:: Task item ::
The expected answer is the set of lines in the data below between the line holding "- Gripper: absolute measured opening" and the line holding "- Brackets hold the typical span", inclusive, written out exactly.
+++
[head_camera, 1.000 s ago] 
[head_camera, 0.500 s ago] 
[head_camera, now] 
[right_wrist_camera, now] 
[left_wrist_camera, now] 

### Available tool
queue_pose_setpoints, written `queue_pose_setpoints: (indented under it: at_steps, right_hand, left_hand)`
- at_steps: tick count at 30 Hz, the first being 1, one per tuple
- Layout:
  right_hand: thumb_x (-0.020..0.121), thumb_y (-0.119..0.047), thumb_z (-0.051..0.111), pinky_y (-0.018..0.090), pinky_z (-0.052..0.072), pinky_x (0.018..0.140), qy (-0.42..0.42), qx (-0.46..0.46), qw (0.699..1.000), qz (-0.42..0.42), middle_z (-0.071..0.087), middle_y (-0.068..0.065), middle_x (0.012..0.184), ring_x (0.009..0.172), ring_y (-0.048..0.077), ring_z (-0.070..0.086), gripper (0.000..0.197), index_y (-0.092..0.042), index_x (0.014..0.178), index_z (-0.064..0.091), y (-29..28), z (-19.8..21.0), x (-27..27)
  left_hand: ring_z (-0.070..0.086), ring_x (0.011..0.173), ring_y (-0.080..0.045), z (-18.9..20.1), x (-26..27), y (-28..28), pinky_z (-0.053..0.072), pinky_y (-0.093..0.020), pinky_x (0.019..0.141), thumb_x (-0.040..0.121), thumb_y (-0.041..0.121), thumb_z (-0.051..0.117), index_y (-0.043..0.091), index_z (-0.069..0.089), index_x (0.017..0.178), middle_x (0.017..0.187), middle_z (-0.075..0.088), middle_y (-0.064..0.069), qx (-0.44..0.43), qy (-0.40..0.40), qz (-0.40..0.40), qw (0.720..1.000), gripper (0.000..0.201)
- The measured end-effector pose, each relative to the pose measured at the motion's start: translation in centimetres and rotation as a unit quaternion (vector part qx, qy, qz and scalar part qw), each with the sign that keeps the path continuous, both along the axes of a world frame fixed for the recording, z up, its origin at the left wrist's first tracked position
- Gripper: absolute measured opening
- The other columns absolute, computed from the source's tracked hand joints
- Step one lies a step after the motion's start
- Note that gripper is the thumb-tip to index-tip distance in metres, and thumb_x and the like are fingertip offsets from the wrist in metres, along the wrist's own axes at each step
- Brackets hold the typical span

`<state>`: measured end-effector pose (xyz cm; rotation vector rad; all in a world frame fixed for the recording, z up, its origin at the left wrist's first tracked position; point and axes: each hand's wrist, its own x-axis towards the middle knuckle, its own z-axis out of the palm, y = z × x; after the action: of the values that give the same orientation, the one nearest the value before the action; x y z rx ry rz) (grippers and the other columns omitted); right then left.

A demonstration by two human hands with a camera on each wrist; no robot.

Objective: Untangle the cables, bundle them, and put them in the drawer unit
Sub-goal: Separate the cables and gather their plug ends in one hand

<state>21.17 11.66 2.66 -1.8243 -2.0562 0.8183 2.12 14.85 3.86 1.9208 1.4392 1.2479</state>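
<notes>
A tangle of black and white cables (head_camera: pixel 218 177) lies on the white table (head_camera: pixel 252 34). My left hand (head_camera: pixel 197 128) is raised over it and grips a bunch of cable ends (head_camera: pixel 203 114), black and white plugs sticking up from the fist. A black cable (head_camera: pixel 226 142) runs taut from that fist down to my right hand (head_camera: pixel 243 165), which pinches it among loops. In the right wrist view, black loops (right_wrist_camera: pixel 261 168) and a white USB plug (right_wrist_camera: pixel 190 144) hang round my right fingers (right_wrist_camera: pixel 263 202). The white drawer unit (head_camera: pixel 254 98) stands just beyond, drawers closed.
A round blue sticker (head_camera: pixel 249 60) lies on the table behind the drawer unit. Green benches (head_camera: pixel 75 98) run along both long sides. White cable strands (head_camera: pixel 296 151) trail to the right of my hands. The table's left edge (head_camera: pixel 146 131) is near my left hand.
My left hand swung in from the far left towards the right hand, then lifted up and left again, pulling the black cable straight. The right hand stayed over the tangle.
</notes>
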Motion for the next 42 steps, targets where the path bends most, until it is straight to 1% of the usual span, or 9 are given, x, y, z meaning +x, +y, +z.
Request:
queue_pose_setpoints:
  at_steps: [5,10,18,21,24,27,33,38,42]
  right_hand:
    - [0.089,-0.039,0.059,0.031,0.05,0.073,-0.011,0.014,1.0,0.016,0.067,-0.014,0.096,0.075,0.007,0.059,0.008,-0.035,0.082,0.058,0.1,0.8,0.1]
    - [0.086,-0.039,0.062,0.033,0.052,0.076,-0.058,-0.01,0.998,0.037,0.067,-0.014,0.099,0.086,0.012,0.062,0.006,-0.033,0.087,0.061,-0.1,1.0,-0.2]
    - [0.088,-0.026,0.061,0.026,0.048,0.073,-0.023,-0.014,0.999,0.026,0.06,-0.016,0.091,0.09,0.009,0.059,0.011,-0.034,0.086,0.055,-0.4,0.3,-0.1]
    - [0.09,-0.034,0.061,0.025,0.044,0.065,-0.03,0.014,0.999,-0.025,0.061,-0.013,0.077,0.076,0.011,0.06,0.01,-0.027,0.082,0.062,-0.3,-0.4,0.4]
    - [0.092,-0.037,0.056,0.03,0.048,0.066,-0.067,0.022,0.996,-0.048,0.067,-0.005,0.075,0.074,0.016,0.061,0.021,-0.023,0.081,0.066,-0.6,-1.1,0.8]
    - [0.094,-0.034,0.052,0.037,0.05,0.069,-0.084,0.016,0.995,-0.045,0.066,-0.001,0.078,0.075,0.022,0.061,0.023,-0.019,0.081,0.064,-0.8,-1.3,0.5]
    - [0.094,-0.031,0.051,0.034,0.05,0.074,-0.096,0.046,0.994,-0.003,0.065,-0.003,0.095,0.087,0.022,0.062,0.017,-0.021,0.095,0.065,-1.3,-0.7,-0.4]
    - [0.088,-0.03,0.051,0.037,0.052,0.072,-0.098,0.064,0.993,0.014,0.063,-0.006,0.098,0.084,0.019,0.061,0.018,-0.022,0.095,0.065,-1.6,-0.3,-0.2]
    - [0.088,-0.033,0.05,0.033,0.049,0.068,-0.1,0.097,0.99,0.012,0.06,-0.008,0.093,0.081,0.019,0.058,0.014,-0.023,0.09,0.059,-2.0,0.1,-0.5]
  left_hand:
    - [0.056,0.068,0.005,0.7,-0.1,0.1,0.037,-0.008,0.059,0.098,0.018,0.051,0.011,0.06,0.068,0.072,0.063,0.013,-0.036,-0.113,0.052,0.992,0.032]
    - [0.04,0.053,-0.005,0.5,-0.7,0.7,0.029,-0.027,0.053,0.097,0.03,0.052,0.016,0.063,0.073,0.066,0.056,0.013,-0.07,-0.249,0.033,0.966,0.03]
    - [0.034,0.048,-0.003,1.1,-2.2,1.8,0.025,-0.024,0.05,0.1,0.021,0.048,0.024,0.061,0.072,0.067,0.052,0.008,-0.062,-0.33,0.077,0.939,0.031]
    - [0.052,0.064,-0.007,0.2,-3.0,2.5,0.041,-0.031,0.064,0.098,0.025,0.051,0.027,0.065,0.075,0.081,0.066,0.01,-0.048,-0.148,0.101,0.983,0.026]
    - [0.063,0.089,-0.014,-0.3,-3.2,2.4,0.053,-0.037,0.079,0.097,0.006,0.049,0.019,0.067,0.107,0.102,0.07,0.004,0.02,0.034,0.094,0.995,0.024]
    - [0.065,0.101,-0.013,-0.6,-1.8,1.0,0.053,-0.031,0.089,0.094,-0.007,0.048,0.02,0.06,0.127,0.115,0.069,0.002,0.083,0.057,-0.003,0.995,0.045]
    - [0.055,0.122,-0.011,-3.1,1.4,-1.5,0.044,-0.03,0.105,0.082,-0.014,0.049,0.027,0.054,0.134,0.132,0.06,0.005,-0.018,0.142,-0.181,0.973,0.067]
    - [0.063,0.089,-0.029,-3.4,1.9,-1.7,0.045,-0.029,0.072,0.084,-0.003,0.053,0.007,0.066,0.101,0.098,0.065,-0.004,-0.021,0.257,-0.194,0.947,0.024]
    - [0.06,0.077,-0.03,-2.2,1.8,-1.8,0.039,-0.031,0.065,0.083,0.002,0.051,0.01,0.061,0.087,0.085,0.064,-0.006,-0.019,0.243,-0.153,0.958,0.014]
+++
:: Exercise output ::
- Gripper: absolute measured opening
- The other columns absolute, computed from the source's tracked hand joints
- Step one lies a step after the motion's start
- Note that gripper is the thumb-tip to index-tip distance in metres, and thumb_x and the like are fingertip offsets from the wrist in metres, along the wrist's own axes at each step
- Brackets hold the typical span

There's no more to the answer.